Düzenle

Aracılığıyla paylaş


Reliability in Azure Data Factory

This article describes reliability support in Azure Data Factory, covering intra-regional resiliency via availability zones and multi-region deployments.

Reliability is a shared responsibility between you and Microsoft, and so this article also covers ways for you to create a reliable solution that meets your needs.

With Azure Data Factory, you can create flexible and powerful data pipelines for serverless data integration and data transformation. As a result, when defining your business continuity plan for reliability, you need to consider the reliability requirements and guidance for:

  • Azure Data Factory pipelines.
  • Integration runtimes, which connect to data stores and perform activities defined in your pipeline.
  • Data stores that are connected to the data factory. To ensure they meet your business continuity requirements, consult their product reliability documentation and guidance.

Reliability architecture overview

Azure Data Factory consists of multiple infrastructure components. Each component supports infrastructure reliability in a different way.

The components of Azure Data Factory are:

  • Core Azure Data Factory service, which manages pipeline triggers and coordinates pipeline execution. The core service also manages metadata about each component in the data factory. The core service is managed by Microsoft.

  • Integration runtimes, which execute certain activities within a pipeline. There are different types of integration runtimes:

    • Microsoft-managed integration runtimes, including the Azure integration runtime and the Azure-SSIS integration runtime. Microsoft manages the components that make up these runtimes. In some situations, you configure settings that affect the resiliency of your integration runtimes.

    • Self-hosted integration runtimes. Microsoft provides software that you can run on your own compute infrastructure to execute some parts of your Azure Data Factory pipelines. You're responsible for deploying and managing compute resources, and for the resiliency of those compute resources.

Transient faults

Transient faults are short, intermittent failures in components. They occur frequently in a distributed environment like the cloud, and they're a normal part of operations. They correct themselves after a short period of time. It's important that your applications handle transient faults, usually by retrying affected requests.

All cloud-hosted applications should follow Azure's transient fault handling guidance when communicating with any cloud-hosted APIs, databases, and other components. To learn more about handling transient faults, see Recommendations for handing transient faults.

When you use Azure Data Factory, it's important to prepare for transient faults, especially when you design pipelines and activities.

Idempotence

Your pipeline activities should be written to be idempotent, which means that they should be able to be rerun without adverse side effects. If there's a transient fault like a network failure, or even an availability zone outage, Azure Data Factory might rerun pipeline activities, and so has the possibility of creating duplicate records.

To avoid duplicate records being inserted after a transient fault, you can employ these best practices:

  • Use unique identifiers to each record before writing to the database. This approach can help to spot and eliminate duplicates.
  • Upsert strategy is an option for connectors that support upsert. Use this approach to check whether a record already exists before inserting.

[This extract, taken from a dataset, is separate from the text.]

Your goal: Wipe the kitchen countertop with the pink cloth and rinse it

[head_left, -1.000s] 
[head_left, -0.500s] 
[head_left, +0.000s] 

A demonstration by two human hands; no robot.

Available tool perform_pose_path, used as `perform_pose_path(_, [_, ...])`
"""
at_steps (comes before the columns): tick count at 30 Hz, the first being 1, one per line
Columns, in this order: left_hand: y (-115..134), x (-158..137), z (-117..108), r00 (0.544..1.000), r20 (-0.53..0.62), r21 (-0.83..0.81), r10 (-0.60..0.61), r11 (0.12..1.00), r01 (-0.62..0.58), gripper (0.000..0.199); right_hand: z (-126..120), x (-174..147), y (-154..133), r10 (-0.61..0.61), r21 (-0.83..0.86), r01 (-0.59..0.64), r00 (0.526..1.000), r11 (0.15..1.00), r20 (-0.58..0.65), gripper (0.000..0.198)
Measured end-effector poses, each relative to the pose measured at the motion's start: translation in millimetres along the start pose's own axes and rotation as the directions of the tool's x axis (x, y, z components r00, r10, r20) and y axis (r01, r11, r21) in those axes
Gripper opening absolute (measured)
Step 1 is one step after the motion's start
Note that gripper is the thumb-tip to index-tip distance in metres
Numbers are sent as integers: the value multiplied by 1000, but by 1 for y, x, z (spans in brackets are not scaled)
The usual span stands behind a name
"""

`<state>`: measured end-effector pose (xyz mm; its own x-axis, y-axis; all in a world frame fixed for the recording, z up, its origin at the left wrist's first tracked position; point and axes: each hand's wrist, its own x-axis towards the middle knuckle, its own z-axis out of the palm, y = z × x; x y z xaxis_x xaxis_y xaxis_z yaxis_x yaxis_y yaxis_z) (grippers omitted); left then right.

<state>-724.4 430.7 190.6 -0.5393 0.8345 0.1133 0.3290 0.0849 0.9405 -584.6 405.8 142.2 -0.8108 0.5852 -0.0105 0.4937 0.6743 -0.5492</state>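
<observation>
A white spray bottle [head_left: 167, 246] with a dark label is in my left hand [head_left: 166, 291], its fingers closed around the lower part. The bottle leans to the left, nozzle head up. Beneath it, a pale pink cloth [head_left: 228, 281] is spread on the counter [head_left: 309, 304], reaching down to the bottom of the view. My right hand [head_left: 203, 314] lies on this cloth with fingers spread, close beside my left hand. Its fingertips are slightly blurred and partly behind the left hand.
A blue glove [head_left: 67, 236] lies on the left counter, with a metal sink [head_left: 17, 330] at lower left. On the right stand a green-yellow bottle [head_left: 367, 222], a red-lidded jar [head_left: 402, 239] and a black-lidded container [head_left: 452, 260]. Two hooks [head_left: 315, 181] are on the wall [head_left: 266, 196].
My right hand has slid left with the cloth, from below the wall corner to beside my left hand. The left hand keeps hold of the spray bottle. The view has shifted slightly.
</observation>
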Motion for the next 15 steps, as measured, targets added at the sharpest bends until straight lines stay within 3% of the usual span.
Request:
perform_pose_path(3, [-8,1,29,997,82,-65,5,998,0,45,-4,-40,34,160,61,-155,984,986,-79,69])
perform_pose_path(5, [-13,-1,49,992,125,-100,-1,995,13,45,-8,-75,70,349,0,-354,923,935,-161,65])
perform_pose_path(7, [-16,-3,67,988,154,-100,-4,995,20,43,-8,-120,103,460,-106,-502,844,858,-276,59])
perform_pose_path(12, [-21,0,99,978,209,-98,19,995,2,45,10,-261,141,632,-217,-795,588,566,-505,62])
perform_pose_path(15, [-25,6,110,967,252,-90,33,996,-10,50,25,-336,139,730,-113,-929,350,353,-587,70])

If it does exist, update it. If it doesn't exist, insert it. For example, SQL commands like MERGE or ON DUPLICATE KEY UPDATE use this upsert approach.
  • Use copy action strategies that are discussed in the data consistency verification in copy activities article.

Retry policies

With retry policies, you can configure parts of your pipeline to retry if there's a problem, such as when a resource you connect to has a transient fault. In Azure Data Factory, you can configure retry policies on the following pipeline object types:

To learn how to change or disable retry policies for your data factory triggers and activities, see Pipeline execution and triggers.

Availability zone support

Availability zones are physically separate groups of datacenters within each Azure region. When one zone fails, services can fail over to one of the remaining zones.

For more information on availability zones in Azure, see What are availability zones?

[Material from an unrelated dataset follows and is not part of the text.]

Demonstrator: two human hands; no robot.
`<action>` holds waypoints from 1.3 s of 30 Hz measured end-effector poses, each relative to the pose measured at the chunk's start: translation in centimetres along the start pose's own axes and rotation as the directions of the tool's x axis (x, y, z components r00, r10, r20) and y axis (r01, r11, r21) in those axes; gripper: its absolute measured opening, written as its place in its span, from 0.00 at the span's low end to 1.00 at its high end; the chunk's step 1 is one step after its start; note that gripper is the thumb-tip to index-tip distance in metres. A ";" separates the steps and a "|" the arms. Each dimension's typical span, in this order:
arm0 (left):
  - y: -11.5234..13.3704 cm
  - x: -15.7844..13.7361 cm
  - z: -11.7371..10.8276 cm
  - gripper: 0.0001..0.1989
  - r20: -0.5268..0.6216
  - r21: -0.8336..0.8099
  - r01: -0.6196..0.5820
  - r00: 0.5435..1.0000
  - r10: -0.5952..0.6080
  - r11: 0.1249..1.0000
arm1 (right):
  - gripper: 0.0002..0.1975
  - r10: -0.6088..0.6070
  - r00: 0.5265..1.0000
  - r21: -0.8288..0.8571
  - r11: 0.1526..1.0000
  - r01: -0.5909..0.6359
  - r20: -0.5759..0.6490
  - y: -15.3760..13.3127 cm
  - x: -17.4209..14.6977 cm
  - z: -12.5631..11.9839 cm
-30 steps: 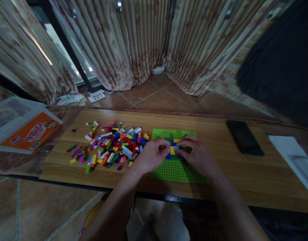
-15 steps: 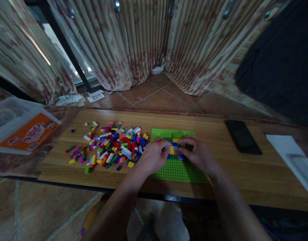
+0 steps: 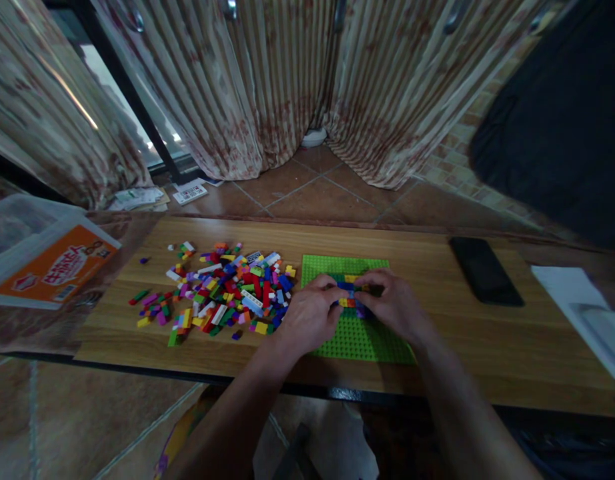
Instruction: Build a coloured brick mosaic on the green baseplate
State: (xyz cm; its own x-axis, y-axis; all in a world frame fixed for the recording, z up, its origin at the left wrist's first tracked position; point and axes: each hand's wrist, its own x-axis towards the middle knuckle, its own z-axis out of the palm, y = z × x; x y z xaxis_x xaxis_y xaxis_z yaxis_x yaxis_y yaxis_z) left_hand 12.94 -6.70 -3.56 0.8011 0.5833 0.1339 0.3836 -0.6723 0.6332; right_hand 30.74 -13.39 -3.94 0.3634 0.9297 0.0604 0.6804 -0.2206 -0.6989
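Note:
A green studded baseplate lies on the wooden table in front of me. On its middle stands a low block of building bricks in yellow, blue, orange and green. My left hand is at the block's left side, its fingers pinched at a small light-blue brick. From the right, my right hand meets the same spot, thumb and forefinger closed at that brick. Fingers hide both sides of the block, and the brick's full shape cannot be made out.
To the left of the baseplate a wide heap of loose coloured bricks covers the table. A clear plastic box with an orange label stands at the far left. A black phone and white papers lie at the right.
My left fingers have slid a little right over the brick block, hiding more of its left part. My right hand stays in nearly the same place.

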 end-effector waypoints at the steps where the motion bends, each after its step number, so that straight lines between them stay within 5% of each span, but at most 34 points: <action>1: 0.0 0.0 0.0 0.14 0.006 0.009 -0.003 1.000 0.003 1.000 | 0.08 -0.001 1.000 -0.005 1.000 0.001 0.000 0.0 0.0 0.0; 24: 0.6 0.2 0.1 0.11 0.064 0.214 -0.031 0.998 0.017 0.976 | 0.13 -0.020 1.000 -0.053 0.998 0.020 -0.004 -0.5 0.3 0.6; 39: -0.2 0.6 0.5 0.12 -0.045 0.038 -0.002 0.999 0.003 0.999 | 0.11 0.069 0.998 0.040 0.997 -0.069 -0.003 -0.2 0.7 0.4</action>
State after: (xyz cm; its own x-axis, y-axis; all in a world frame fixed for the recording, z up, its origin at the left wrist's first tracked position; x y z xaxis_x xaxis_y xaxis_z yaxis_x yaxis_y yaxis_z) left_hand 13.61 -6.41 -4.02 0.7810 0.6009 0.1701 0.3994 -0.6900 0.6036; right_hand 30.56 -12.55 -4.06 0.4113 0.9114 0.0142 0.6281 -0.2721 -0.7290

Azure Data Factory supports zone redundancy, which provides resiliency to failures in availability zones. This section considers how each part of the Azure Data Factory service supports zone redundancy.

Regions supported

Zone-redundant Azure Data Factory resources can be deployed in any region that supports availability zones.

Considerations

Core service: Microsoft manages the components in the core Azure Data Factory service and spreads them across availability zones.

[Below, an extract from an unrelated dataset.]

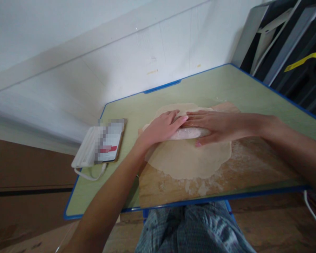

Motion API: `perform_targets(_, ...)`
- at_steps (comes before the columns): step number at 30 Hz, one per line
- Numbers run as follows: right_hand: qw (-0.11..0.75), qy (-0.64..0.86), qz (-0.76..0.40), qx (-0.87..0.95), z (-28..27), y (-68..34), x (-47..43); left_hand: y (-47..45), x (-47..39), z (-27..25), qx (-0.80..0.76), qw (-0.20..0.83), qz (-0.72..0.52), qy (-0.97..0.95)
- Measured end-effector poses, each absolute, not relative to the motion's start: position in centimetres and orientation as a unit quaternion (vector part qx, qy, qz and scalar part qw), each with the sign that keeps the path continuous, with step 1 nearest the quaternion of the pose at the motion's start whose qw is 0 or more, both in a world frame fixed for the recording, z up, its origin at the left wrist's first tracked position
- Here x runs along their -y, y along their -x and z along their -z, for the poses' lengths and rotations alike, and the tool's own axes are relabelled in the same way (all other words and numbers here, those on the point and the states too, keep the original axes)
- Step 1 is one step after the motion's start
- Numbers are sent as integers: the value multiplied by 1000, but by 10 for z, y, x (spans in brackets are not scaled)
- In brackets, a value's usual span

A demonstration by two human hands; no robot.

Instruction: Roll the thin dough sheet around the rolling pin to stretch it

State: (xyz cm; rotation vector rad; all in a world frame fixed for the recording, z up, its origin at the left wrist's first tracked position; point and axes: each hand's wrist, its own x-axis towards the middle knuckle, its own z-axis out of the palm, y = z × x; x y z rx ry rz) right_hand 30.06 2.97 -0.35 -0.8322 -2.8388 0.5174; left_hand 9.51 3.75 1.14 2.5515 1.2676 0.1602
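Note:
A thin round sheet of dough (192, 160) lies on a floured wooden board (160, 191). Across its upper part runs a whitish, dusty rolling pin (191, 133), which seems to have dough wrapped round it; its ends are hidden by my hands. My left hand (164, 124) is laid over its left part, fingers bent across the top and thumb pointing right. Over the right part lies my right hand (213, 124), its fingers reaching left along the far side and its thumb on the near side. The fingertips of both hands almost meet in the middle.
A green folding table (252, 91) with a blue rim carries the board. On its left lie a phone (113, 140) and a white face mask (86, 147) with a loose strap. A white wall (152, 52) rises behind; dark stacked items (292, 45) stand at right.

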Motion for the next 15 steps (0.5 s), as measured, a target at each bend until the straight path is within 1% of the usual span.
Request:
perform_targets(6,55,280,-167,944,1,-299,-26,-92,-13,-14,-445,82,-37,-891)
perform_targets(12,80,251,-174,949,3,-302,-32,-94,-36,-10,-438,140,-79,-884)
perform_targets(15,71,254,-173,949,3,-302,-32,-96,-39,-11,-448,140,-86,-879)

Integration runtimes: Zone redundancy support depends on the type of integration runtime you use:

  • Azure integration runtime supports zone redundancy, and this capability is managed by Microsoft.
  • Azure-SSIS integration runtime requires that you deploy at least two nodes, which are allocated into different availability zones automatically.
  • Self-hosted integration runtime gives you the responsibility for deploying the compute infrastructure to host the runtime. You can deploy multiple nodes, such as individual VMs, and configure them for high availability. You can then distribute those nodes across multiple availability zones. To learn more, see High availability and scalability.

Cost

Core service: No additional cost applies for zone redundancy.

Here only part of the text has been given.